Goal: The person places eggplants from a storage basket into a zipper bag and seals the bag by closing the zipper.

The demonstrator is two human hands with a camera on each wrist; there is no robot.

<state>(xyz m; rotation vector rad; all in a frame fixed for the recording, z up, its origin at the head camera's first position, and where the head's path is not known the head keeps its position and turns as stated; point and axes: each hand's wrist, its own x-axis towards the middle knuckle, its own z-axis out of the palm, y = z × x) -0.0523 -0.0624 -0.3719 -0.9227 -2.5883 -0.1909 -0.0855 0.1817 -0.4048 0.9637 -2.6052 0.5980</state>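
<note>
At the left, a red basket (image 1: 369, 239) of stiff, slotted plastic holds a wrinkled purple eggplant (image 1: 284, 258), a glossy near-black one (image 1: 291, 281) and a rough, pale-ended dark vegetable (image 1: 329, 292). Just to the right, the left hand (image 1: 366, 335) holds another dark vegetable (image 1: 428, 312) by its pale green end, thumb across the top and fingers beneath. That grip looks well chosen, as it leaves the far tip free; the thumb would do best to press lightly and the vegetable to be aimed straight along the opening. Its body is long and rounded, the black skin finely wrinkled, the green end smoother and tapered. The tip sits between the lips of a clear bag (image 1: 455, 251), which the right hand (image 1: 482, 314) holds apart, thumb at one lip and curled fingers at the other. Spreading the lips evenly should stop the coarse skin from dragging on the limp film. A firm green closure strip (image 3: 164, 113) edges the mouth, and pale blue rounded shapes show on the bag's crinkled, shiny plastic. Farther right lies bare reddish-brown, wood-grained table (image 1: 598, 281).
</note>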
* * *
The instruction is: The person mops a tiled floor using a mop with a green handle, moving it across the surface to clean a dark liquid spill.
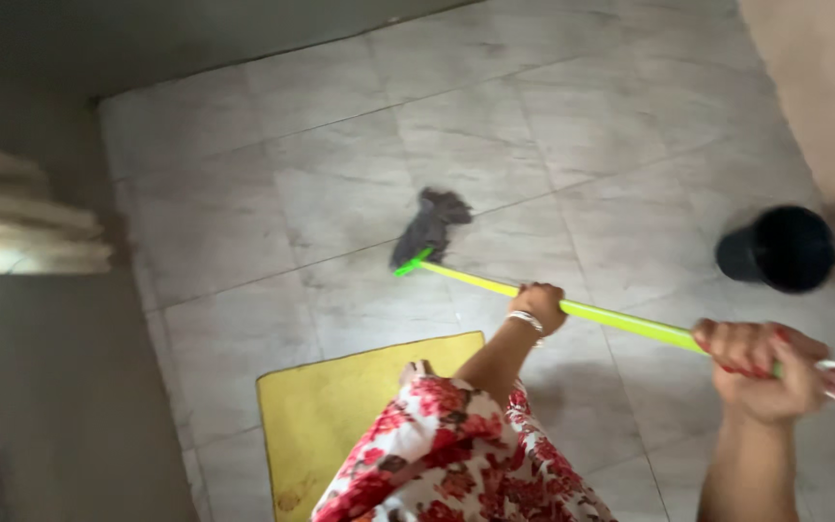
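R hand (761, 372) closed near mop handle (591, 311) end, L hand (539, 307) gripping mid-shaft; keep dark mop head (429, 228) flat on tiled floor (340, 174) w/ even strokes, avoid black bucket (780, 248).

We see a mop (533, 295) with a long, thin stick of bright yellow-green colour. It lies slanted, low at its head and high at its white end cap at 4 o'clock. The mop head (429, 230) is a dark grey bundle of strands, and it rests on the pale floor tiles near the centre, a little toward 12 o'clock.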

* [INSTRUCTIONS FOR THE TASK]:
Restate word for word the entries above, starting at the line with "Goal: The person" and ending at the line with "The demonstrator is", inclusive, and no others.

* [OUTPUT BELOW]:
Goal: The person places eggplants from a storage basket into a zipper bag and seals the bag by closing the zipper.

The demonstrator is two human hands with a camera on each wrist; there is no robot.

This exercise has now been fully answered.